***** Data provided
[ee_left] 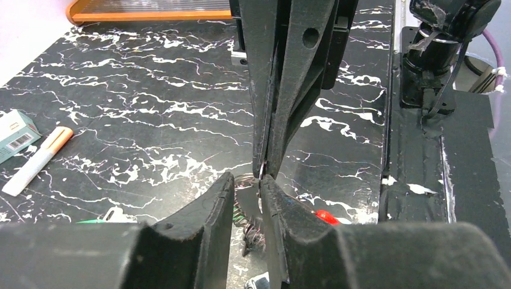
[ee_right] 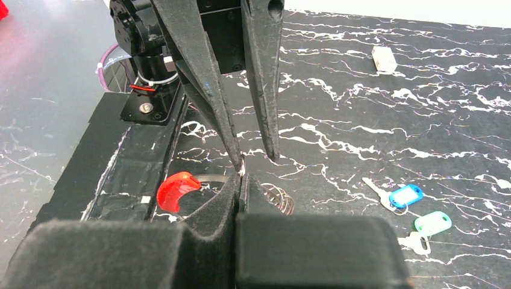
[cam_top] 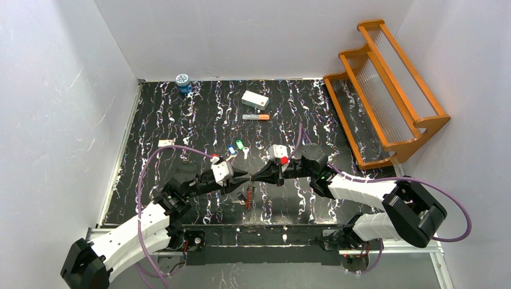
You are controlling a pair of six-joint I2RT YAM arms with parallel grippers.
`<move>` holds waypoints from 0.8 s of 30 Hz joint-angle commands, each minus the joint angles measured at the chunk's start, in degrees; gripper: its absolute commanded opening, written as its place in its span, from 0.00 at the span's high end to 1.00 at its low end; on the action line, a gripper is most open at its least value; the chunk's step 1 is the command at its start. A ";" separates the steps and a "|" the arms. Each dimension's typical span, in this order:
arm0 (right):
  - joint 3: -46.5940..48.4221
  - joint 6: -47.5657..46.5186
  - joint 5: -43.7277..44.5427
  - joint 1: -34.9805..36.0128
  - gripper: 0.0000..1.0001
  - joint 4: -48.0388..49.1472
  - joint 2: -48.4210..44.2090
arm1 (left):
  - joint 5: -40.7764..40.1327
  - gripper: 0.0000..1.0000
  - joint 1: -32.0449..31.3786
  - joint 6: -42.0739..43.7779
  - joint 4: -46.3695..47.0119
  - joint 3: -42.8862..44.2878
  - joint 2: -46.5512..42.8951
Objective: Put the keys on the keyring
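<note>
- Where the two arms meet, nearer their bases than the marker [cam_top: 256, 117], the keyring [ee_right: 175, 191] is pinched by its thin metal band in the right end effector [ee_right: 241, 189], whose fingers are pressed tight together on it.
- The left end effector [ee_right: 254, 159] faces it tip to tip with its fingers parted. One finger just touches the band beside the right's grip, and it grasps nothing that I can make out.
- The keyring's red part hangs on the side away from the marker; I cannot tell whether it rests on the tabletop [cam_top: 181, 120].
- The keys [cam_top: 232, 150] lie loose between the marker and the keyring, apart from both end effectors, with none threaded on yet.
- To my eye the keyring is light, thin and springy, and its metal is slick, so it will likely swivel in a pinch. It is best held on the band close to its opening.
- The keys look tiny, light and flat on the tabletop, awkward to lift by the blade. The thicker plastic head seems the surer hold.
- Count: one keyring; two keys that I can make out, the blue key [ee_right: 405, 196] and the green key [ee_right: 432, 222]; one marker.
</note>
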 commanded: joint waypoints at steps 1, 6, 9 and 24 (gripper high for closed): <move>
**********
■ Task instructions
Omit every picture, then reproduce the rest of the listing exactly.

■ The completed task
[ee_left] 
[ee_right] 
[cam_top] 
You are controlling a pair of six-joint I2RT YAM arms with parallel grippers.
`<move>` holds waypoints from 0.8 s of 30 Hz joint-angle commands, each minus the joint angles measured at the chunk's start, in degrees; gripper: its absolute commanded opening, written as its place in its span, from 0.00 at the span's high end to 1.00 at its low end; on the action line, a gripper is most open at its least value; the chunk's step 1 is the command at its start. A ";" separates the steps and a "|" the arms. Each dimension's typical span, in this order:
arm0 (right):
  - joint 3: -46.5940..48.4221
  - joint 6: -47.5657..46.5186
  - joint 5: -43.7277..44.5427
  - joint 1: -34.9805..36.0128
  - gripper: 0.0000..1.0001
  - joint 4: -48.0388..49.1472
  - joint 2: -48.4210..44.2090
arm1 (left):
  - joint 5: -40.7764..40.1327
  - gripper: 0.0000..1.0000
  - joint 1: -32.0449..31.3786
  - joint 6: -42.0739..43.7779
  - joint 4: -46.3695..47.0119
  - joint 3: -42.8862..44.2878
  - joint 2: -46.5512..42.8951
Objective: Put the keys on the keyring
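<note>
- Where the two arms meet, nearer their bases than the marker [cam_top: 256, 117], the keyring [ee_right: 175, 191] is pinched by its thin metal band in the right end effector [ee_right: 241, 189], whose fingers are pressed tight together on it.
- The left end effector [ee_right: 254, 159] faces it tip to tip with its fingers parted. One finger just touches the band beside the right's grip, and it grasps nothing that I can make out.
- The keyring's red part hangs on the side away from the marker; I cannot tell whether it rests on the tabletop [cam_top: 181, 120].
- The keys [cam_top: 232, 150] lie loose between the marker and the keyring, apart from both end effectors, with none threaded on yet.
- To my eye the keyring is light, thin and springy, and its metal is slick, so it will likely swivel in a pinch. It is best held on the band close to its opening.
- The keys look tiny, light and flat on the tabletop, awkward to lift by the blade. The thicker plastic head seems the surer hold.
- Count: one keyring; two keys that I can make out, the blue key [ee_right: 405, 196] and the green key [ee_right: 432, 222]; one marker.
</note>
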 commanded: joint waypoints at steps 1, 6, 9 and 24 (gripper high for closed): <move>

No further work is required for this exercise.